Les clients du jour sont moins prolixes. « Moi, la vie de Ronaldo ne me concerne pas, je sais juste qu’on en fait trop sur cette affaire », souffle Dinis avant d’entamer une partie sur un billard où Ronaldo exercerait encore ses talents lorsqu’il passe en coup de vent dans le quartier.

Entre deux Impérial (l’équivalent du demi de bière au Portugal), Joao préfère de pas en dire plus sur l’accusatrice « pour rester poli », mais précise : « Si elle n’était pas américaine, on n’en parlerait pas autant. »

A quelques hectomètres de là, les joueurs d’Andorinha débutent leur entraînement. A l’entrée, un portrait d’un Cristiano âgé de 8 ans accueille les visiteurs. Le futur attaquant de la Juventus a marqué ici ses premiers buts dans cette équipe qui avait davantage l’habitude d’en encaisser que d’en marquer.

Mais à l’heure de commenter l’affaire en cours, les mots sont rares. « Je suis désolé, mais le président a donné la consigne de ne rien dire sur le sujet », prévient Ricardo Santos, le coordinateur sportif. Coéquipier de Ronaldo entre 8 et 10 ans, Santos a déjà raconté dans plusieurs interviews ses histoires sur son copain « capable de pleurer quand on ne lui donnait pas le ballon » et toujours couvé du regard par son père, Dinis, décédé en 2005.

« Je peux vous parler de cette époque-là, mais tout ça nous dépasse, souffle le trentenaire avant de remonter dans sa voiture.
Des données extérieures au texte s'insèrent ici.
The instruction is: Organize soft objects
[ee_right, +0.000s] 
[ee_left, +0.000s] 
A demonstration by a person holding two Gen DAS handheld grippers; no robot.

Vous savez, on est juste un petit club de quartier. »

Le Real dément toute pression

Le Real Madrid, l’ancien club de Cristiano Ronaldo, a annoncé, jeudi 11 octobre, qu’il porte plainte contre le quotidien portugais Correio da Manhã, selon qui une des lignes de défense du footballeur pourrait consister à alléguer des pressions du club madrilène, qui venait de le recruter (le 11 juin 2009), pour justifier avoir passé un accord de confidentialité avec son accusatrice de viol. « Information entièrement fausse », a réagi le Real, ajoutant n’avoir « connaissance d’aucun fait qui se réfère à ce que dit ce journal ». « L’information a été correctement vérifiée », a réagi le directeur du journal.

Par ailleurs, l’un des avocats de Ronaldo, faisant référence à des piratages de données survenus en 2015, a affirmé mercredi - sans le nommer - que l’hebdomadaire allemand Der Spiegel a publié « certains documents volés, dont une partie importante a été modifiée et/ou complètement fabriquée ». Ces documents contiennent des « déclarations supposées » de Ronaldo qui « sont de pures inventions », a-t-il ajouté. « Nous disposons de centaines de documents provenant de différentes sources. Nous n’avons aucune raison de penser que ces documents ne sont pas authentiques », a réagi Der Spiegel.